-------- Data to use

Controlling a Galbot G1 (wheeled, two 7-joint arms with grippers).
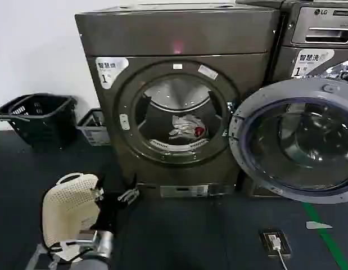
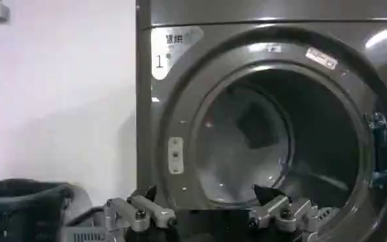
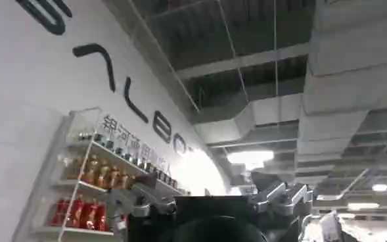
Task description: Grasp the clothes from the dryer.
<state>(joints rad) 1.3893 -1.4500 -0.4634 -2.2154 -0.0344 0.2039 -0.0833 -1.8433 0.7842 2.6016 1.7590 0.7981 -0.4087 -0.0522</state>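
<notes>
Clothes (image 1: 186, 127) lie on the drum floor of the dryer (image 1: 179, 39), a small white-grey bundle with a red patch, sitting toward 5 o'clock inside the porthole and well back from the rim. The door (image 1: 297, 140) hangs swung open at 3 o'clock of the opening, so the way in is clear.

Our left gripper (image 2: 209, 214) hovers low in front of the dryer, outside the drum, near 7 o'clock of the porthole, with its fingers spread apart and nothing between them. In the head view we see it as a small metal claw (image 1: 129, 195) just ahead of the cream mesh cover on our arm. Our right gripper (image 3: 213, 197) is parked pointing up at the ceiling, fingers also apart and empty.

We judge the reach has barely begun: we must lift the left gripper over the lower lip and carry it deep inside. The main risk is clipping that lip or the gasket, since we start below it. The bundle is limp and small, so a shallow pinch may catch only a fold and let it slip off. The drum interior looks dim in the left wrist view, and we cannot quite pick out the bundle there, so misjudging depth seems possible.
</notes>
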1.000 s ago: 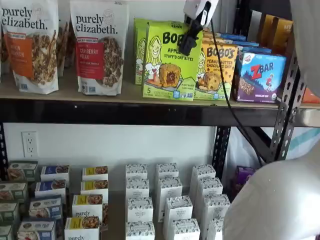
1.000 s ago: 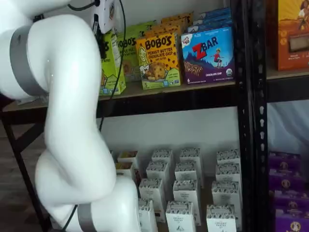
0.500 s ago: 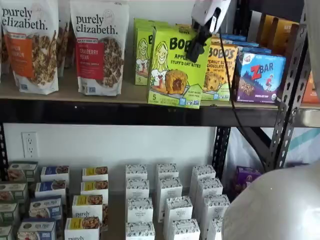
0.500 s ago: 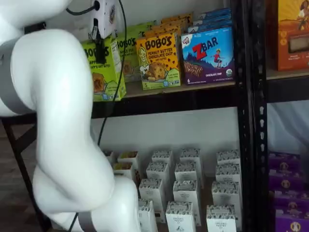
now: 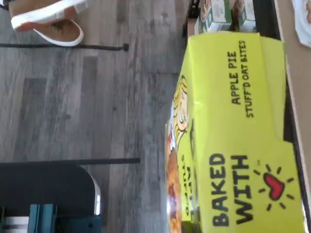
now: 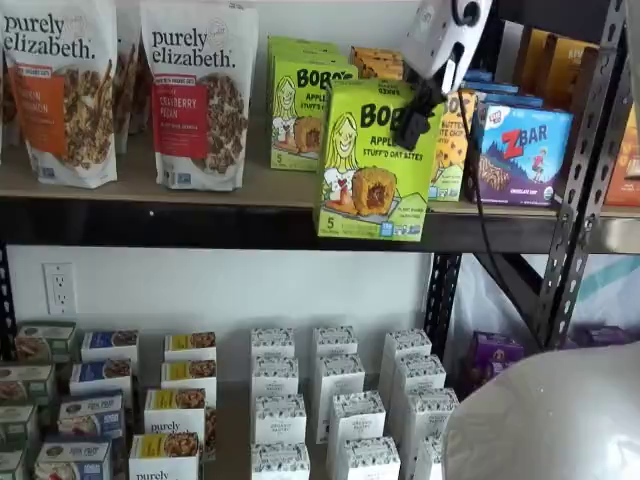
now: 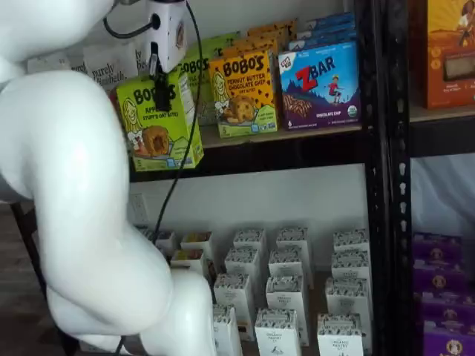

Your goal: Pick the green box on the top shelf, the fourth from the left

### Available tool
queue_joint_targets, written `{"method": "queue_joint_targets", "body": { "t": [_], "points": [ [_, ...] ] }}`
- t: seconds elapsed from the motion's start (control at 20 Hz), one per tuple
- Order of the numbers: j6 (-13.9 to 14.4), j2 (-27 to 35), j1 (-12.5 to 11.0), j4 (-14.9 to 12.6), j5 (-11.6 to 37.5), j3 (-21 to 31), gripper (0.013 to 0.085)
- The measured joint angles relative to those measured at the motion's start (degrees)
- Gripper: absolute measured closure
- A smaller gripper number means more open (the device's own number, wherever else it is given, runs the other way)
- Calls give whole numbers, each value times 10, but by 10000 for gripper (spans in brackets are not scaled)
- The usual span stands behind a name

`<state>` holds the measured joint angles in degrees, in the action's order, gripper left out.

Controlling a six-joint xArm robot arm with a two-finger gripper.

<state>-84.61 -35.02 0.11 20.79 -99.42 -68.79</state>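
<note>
Held item: one green box point(image 6: 372, 160), lime carton, clamped at its upper edge by the pincer point(image 6: 418, 103); it hangs forward of the top shelf point(image 6: 200, 222), its lower edge overlapping the black front beam in both shelf views point(image 7: 157, 122).
Pincer: black fingers closed on the green box, white body above at 1 o'clock, black cable point(image 6: 478, 215) trailing down at 5 o'clock.
Green cartons left on shelf: at least one matching Bobo's carton point(image 6: 303, 112) at 10 o'clock of the held one; more behind it, number unclear.
Orange-yellow cartons: one Bobo's peanut butter box point(image 7: 243, 93) in front, others stacked behind.
Blue cartons: one ZBar box point(image 6: 523, 153) at 3 o'clock of the held box, more behind.
Granola bags: two full fronts point(image 6: 198, 92), far towards 9 o'clock.
Lower shelf: rows of small white boxes point(image 6: 336, 405); purple cartons point(image 7: 444, 297) at 3 o'clock of them.
Surface and room: tan shelf board, black perforated uprights point(image 7: 380, 148), white wall with one outlet point(image 6: 59, 288); wrist view shows grey wood-plank floor point(image 5: 97, 107).
Legible text: "BOBO'S", "APPLE PIE STUFF'D OAT BITES", "BAKED WITH" beside a red heart point(image 5: 273, 187); "purely elizabeth."; "ZBAR CHOCOLATE CHIP".
</note>
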Motion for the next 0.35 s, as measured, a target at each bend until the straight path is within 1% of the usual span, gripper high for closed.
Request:
{"method": "queue_joint_targets", "body": {
  "t": [0.35],
  "points": [
    [-29, -26, -27, -5, 2, 34, 730]
  ]
}}
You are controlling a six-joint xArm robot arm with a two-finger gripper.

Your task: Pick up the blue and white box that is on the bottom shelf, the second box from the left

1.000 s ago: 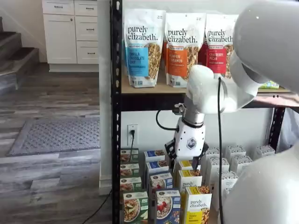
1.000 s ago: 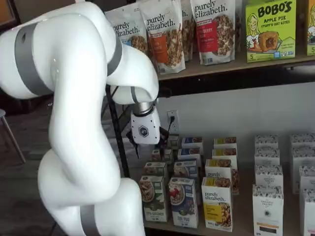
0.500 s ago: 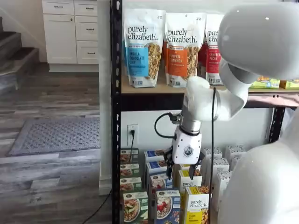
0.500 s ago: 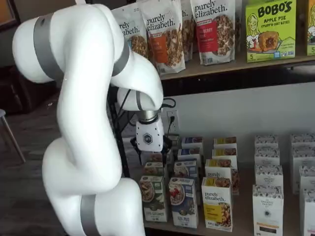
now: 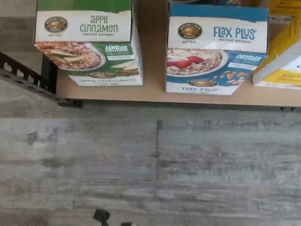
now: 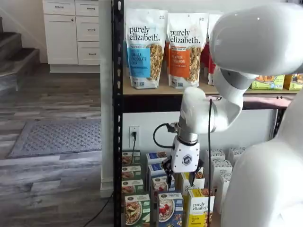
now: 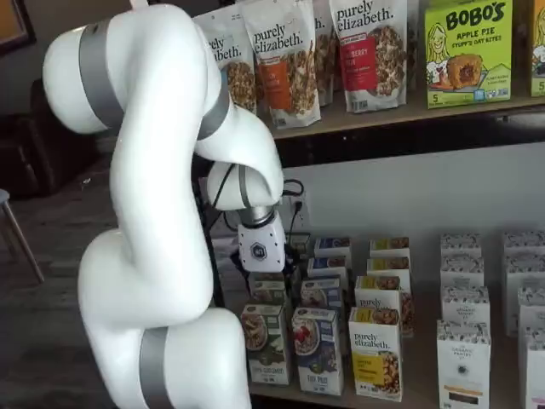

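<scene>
Above the rows of boxes on the bottom shelf hangs the gripper, jaws spread, pinching nothing. At the front row stands the blue and white box, between green-fronted box and yellow box, unobstructed.

Grey weathered wood-plank floor fills the room's 9 o'clock side. Grey patterned rectangular rug lies on it, near the rack. White panelled cabinet with drawers stands against the far wall at 11 o'clock. Dark wooden stair steps climb at 10 o'clock. White wall with a white outlet plate, black cord plugged in. Light even, soft daylight.
</scene>
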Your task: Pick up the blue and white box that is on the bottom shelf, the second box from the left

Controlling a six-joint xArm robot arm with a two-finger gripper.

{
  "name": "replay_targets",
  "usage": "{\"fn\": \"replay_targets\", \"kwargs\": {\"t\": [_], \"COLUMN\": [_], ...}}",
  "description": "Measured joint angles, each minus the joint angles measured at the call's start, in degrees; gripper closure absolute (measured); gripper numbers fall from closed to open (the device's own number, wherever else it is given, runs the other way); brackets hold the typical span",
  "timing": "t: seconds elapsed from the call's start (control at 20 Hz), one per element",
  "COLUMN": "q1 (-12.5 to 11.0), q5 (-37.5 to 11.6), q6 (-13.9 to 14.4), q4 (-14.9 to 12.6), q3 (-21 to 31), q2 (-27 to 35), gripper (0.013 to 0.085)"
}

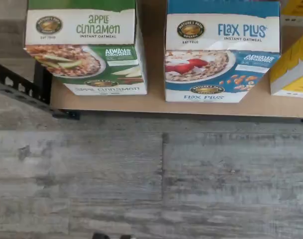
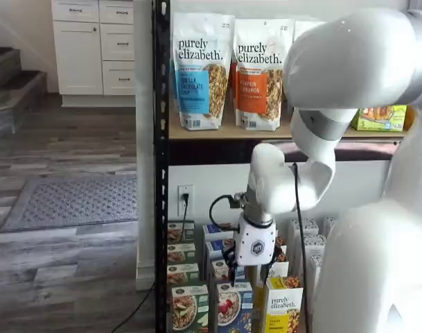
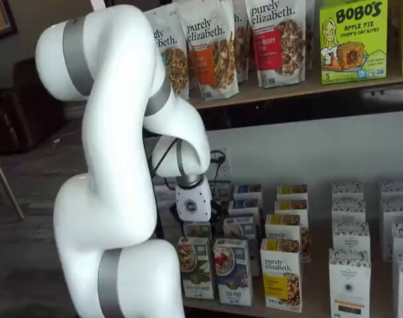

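Observation:
The blue and white box (image 1: pixel 222 50), marked "Flax Plus" with a bowl picture and red berries, stands upright at the front of the bottom shelf (image 1: pixel 156 105). It sits between a green-fronted box (image 1: pixel 85 47) and a yellow box (image 1: pixel 292 67). In both shelf views the blue and white box (image 2: pixel 233 306) (image 3: pixel 233 271) is in the front row. My gripper (image 2: pixel 251 276) (image 3: pixel 196 230) hangs just above that row, over the blue box and apart from it. Its black fingers stand open with nothing between them.
More rows of small boxes (image 3: pixel 350 232) fill the bottom shelf behind and to the right. Granola bags (image 2: pixel 200 69) stand on the upper board. A black steel post (image 2: pixel 161 173) rises at the rack's left. Grey wood floor (image 1: pixel 151 174) lies before the shelf.

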Motion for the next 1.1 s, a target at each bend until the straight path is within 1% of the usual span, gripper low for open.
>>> {"fn": "replay_targets", "kwargs": {"t": [0.15,0.5,0.7,0.9,1.0,1.1], "q1": [0.2,0.3,0.1,-0.1,-0.3,-0.5], "q5": [-1.7,-2.8,-3.6,-4.3,-4.2,-4.7], "q6": [-0.2,-3.0,-3.3,-2.4,-1.3,-2.1], "q4": [0.3,3.4,3.4,2.3,0.8,1.6], "q3": [-1.2,-4.8,-6.7,-9.0,-10.1,-11.0], "q2": [2.8,8.5,11.2,14.4,15.8,17.3], "gripper": [0.013,0.013,0.013,0.013,0.013,0.013]}}
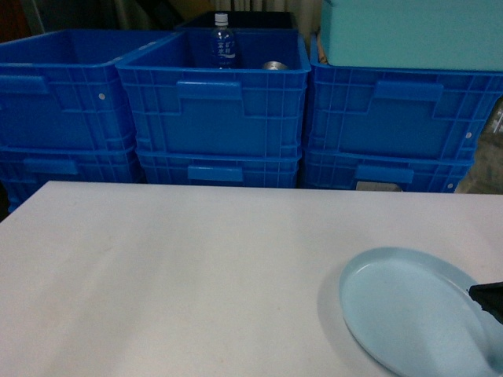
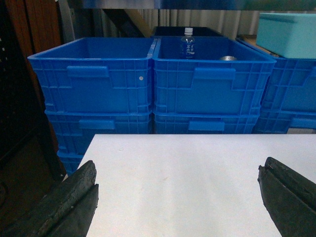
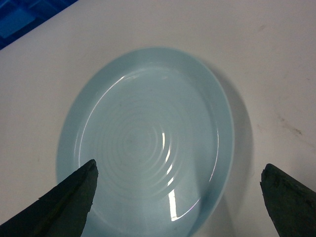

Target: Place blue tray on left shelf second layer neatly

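The blue tray (image 1: 409, 310) is a round, pale sky-blue plate lying flat on the white table (image 1: 173, 275), near its front right corner. My right gripper (image 3: 178, 165) hovers open over the tray's near side. Its left finger (image 3: 69, 197) is above the tray's inside and its right finger (image 3: 289, 197) is above bare table outside the rim. In the head view only a black tip of the right gripper (image 1: 489, 298) shows. My left gripper (image 2: 177, 168) is open above bare table, holding nothing. Of the left shelf only a shiny horizontal rail (image 2: 163, 4) shows, above the crates.
Deep dark-blue crates (image 1: 212, 102) are stacked two high in a row behind the table's far edge. The middle one holds a water bottle (image 1: 222, 43) and a metal can (image 1: 275, 66). A turquoise box (image 1: 409, 31) rests on the right crate. Dark wooden furniture (image 2: 29, 74) stands at the left.
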Controlling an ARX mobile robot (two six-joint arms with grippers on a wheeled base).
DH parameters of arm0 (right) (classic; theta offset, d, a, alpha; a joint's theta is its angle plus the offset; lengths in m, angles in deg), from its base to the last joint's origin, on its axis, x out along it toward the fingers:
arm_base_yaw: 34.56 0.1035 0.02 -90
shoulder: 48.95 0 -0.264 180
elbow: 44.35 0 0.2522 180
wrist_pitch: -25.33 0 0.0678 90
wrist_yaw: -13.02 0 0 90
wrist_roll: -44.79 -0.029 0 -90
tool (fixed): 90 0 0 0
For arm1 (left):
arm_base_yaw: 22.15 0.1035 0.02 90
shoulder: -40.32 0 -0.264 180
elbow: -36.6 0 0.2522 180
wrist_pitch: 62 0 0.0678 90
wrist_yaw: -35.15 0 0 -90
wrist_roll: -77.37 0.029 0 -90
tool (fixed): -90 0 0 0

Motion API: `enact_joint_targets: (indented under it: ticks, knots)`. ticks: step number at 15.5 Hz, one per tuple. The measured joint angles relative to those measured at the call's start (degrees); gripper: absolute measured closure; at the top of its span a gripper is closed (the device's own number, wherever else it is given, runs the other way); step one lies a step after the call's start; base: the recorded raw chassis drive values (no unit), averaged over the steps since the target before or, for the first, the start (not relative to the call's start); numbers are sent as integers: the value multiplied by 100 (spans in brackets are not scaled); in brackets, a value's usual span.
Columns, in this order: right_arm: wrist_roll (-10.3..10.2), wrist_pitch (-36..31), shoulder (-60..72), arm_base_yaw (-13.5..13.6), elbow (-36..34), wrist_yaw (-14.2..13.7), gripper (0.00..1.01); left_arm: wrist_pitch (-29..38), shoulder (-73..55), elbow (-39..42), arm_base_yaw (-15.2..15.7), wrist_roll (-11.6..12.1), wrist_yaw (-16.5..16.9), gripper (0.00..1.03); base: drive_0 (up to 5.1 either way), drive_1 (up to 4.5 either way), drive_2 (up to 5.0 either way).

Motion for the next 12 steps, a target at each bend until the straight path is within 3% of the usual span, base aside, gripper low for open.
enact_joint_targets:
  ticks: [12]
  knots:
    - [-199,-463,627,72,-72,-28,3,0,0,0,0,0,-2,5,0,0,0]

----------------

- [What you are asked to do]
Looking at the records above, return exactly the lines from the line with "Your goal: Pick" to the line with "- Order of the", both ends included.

- [Result of the exercise]
Your goal: Pick the green box on the top shelf, the fourth from the left

### Available tool
queue_joint_targets, written `{"method": "queue_joint_targets", "body": { "t": [_], "points": [ [_, ...] ] }}`
- t: seconds elapsed from the motion's start (control at 20 Hz), one per tuple
- Order of the numbers: j6 (-13.9 to 14.4), j2 (-27 to 35), j1 (-12.5 to 11.0), j4 (-14.9 to 12.6), j5 (-11.6 to 37.5), j3 (-21 to 31), gripper (0.013 to 0.085)

The work for this exercise is now done.